In pure statistics, they are not made up at all, though in pure statistics, we assume the applicable probability distribution function (which we called a “pdf,” I think, back when it was the only thing that I knew of called a “pdf”).
In application, we don’t usually know the distribution function, though we can know in some situations like cards or dice rolls.
Have you even read this thread? People discussing CIs? Arguments about the meaning of the answer? And lots of people attacking the age of the bar itself, rather than “how many coins for reasonable confidence”?
I offered a 90% CI as a “reasonable confidence,” and promptly offered a wildly optimistic first stab. Been refining that.
Funny of you to complain about “splitting hairs” when you’ve chosen a peculiar extreme to stand on — absolute confidence in zero knowledge after a certain date. This answers the question in the same sense that a point is a circle.

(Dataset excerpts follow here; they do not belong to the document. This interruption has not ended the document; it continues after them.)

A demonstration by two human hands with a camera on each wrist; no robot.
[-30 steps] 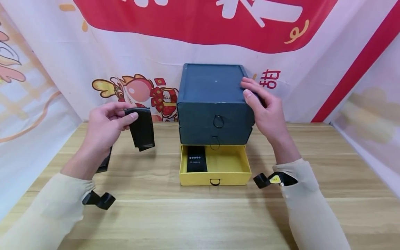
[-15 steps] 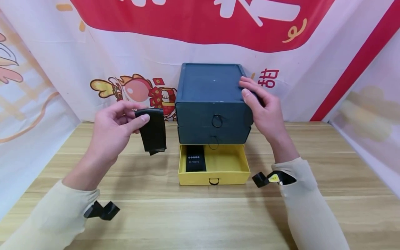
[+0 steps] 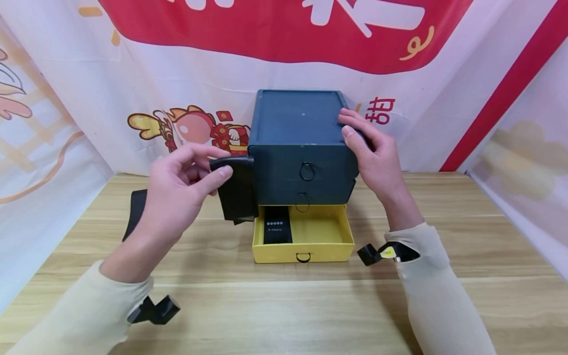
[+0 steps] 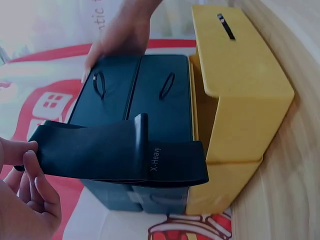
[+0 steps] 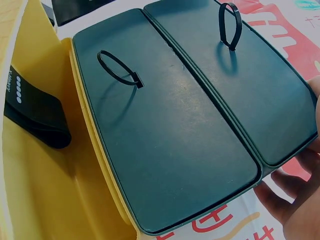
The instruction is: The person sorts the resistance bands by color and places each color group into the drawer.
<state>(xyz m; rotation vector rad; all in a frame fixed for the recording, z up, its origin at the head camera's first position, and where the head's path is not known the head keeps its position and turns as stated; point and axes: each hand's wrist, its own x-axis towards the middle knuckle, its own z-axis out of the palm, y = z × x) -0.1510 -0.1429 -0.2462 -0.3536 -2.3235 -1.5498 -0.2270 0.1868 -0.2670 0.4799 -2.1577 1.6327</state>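
Note:
My left hand (image 3: 177, 190) pinches a folded black resistance band (image 3: 237, 190) by its upper end, thumb in front. The band hangs left of the dark blue drawer unit (image 3: 301, 118) and overlaps its front left edge in the head view. "X-Heavy" shows on this band in the left wrist view. My right hand (image 3: 377, 153) rests on the unit's upper right edge, thumb and forefinger on top, other fingers along the side. Below, the yellow drawer (image 3: 303, 253) is pulled out. Another black band (image 3: 277, 227), also marked X-Heavy, lies folded at the drawer's left side.
A further black strip (image 3: 135, 209) lies on the wooden table (image 3: 284, 310) at the left, partly hidden behind my left forearm. Two blue drawers with black loop pulls (image 3: 306, 171) sit above the yellow one. A printed cloth (image 3: 213, 64) hangs behind the unit.
My left hand has carried the resistance band rightward, up to the unit's left edge. The black strip on the table shows again behind the forearm. My right hand keeps its place.

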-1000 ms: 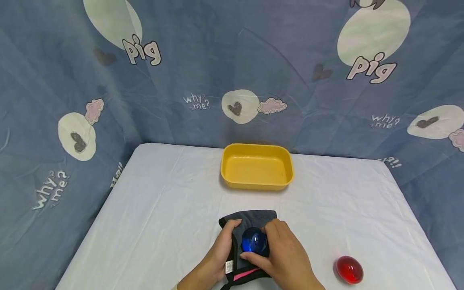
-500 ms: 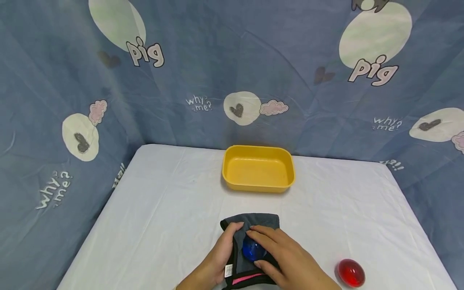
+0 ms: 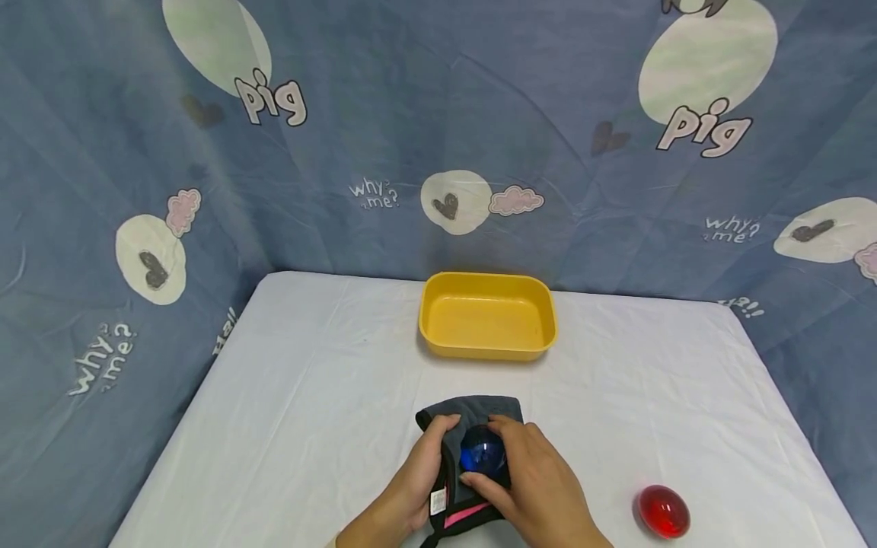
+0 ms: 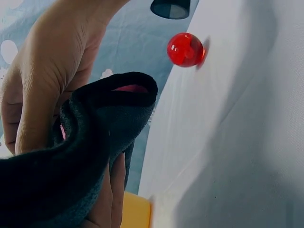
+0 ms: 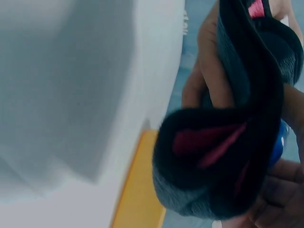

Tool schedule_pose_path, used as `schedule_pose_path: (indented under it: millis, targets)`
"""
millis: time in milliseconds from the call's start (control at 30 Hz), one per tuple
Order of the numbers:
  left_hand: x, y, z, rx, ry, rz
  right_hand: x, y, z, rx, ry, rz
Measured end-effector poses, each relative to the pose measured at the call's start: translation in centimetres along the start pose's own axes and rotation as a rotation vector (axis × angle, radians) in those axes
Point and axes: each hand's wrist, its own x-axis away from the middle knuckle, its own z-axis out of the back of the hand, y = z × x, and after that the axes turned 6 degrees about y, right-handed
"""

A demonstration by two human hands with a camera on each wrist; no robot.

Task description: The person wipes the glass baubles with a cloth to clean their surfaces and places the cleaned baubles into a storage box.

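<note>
A dark grey cloth (image 3: 473,409) with black edging and a pink underside is held up above the table in both hands. My left hand (image 3: 418,468) grips its left side, thumb on top. A shiny blue ball (image 3: 483,449) sits on the grey face, with cloth beneath and around it. My right hand (image 3: 541,476) holds the ball and cloth from the right, its thumb at the ball's lower side. Both wrist views show folds of the cloth (image 4: 126,116) (image 5: 190,114); the ball (image 5: 279,145) is mostly hidden in the right one.
A red ball (image 3: 663,511) lies on the white tabletop (image 3: 329,426) to the right of my hands. Behind the cloth stands a yellow tray (image 3: 486,354) near the far edge. A blue printed curtain (image 3: 384,91) hangs around the table's back and sides.
Half a second ago my right hand's fingers were spread over the ball's top; now they have drawn back to its right side and grip it. The left hand keeps its hold.
</note>
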Motion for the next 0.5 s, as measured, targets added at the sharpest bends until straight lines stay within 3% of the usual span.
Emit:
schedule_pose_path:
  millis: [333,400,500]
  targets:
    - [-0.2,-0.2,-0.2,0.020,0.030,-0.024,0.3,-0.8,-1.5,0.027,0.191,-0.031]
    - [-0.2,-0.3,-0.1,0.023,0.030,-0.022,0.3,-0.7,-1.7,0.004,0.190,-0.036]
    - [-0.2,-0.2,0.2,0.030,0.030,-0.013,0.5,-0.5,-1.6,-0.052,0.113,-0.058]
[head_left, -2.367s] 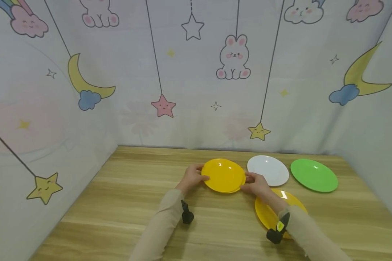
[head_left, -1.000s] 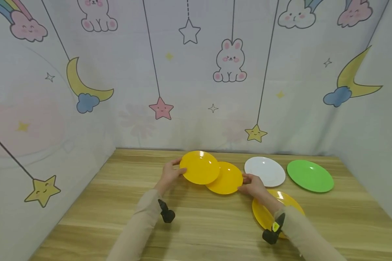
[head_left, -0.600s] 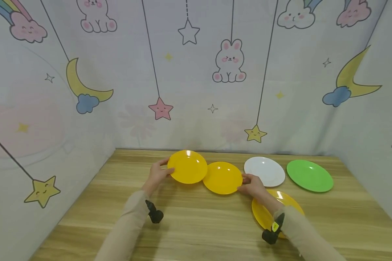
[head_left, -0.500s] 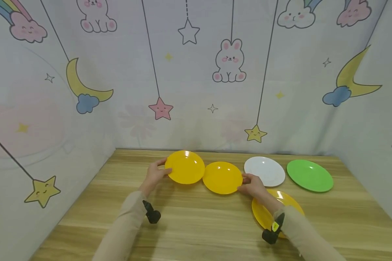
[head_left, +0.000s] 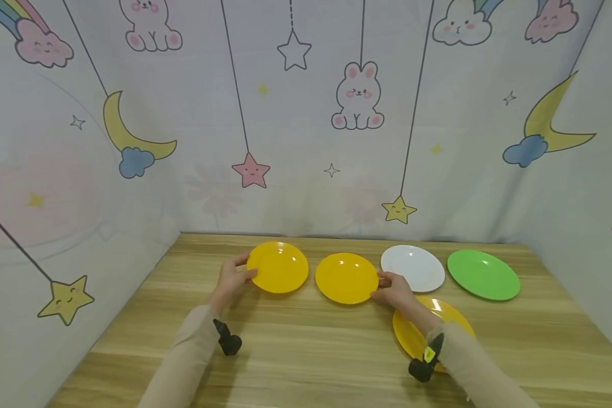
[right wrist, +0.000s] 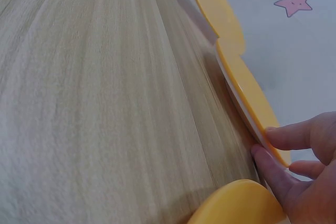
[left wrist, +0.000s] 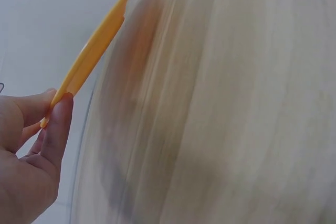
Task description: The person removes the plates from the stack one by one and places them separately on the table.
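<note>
My left hand (head_left: 230, 281) pinches the left rim of a yellow plate (head_left: 277, 267). In the left wrist view that plate (left wrist: 92, 51) is tilted above the table, its shadow on the wood. To the right, a second yellow plate (head_left: 347, 277) has its right rim between the thumb and fingers of my right hand (head_left: 395, 293). A pale strip shows under this second plate (right wrist: 252, 95) in the right wrist view; I cannot tell what it is. The two plates are a little apart in the head view. Below my right wrist lies another yellow plate (head_left: 410, 331), partly hidden by the forearm.
A white plate (head_left: 413, 266) rests at the back of the wooden table (head_left: 306, 357), just beyond my right hand. Farther right is a green plate (head_left: 483, 275). Printed cloth walls (head_left: 306, 141) stand behind the table and on both sides.
The left hand has drawn one yellow plate leftward off the other, from overlapping to apart, and most recently slightly down. The right hand stays at the second plate's rim.
</note>
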Tool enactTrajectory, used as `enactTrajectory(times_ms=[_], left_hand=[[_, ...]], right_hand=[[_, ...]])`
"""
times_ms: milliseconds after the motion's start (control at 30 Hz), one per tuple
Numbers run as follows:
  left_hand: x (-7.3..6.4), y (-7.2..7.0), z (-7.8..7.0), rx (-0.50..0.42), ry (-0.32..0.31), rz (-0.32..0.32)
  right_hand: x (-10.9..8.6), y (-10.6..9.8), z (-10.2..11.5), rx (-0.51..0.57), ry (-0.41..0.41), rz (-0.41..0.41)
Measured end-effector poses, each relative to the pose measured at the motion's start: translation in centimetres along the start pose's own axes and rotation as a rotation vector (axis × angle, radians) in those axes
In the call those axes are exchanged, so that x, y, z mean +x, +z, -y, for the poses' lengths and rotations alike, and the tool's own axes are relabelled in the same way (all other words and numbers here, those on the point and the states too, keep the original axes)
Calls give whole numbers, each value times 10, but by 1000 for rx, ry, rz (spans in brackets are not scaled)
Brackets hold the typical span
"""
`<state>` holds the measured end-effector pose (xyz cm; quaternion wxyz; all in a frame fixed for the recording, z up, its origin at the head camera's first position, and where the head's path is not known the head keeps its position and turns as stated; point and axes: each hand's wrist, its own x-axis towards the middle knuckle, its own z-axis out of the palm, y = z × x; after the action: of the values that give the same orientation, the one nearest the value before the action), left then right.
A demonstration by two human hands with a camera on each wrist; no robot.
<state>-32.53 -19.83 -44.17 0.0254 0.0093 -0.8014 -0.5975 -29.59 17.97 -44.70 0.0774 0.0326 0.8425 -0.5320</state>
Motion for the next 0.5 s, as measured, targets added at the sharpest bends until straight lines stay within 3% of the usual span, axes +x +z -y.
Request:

Or we could always ask the owner when it was put in.
Heh.
Good catch of an edge case (and others have spotted it). I am proceeding as if the actual date of construction is not so recent as to give itself away by running into that edge, or to overwhelm other probabilities.
I moved on approximately between comment 50 and 100. I thought this was just statistics and probability fun. I didn’t know it was such a touchy subject.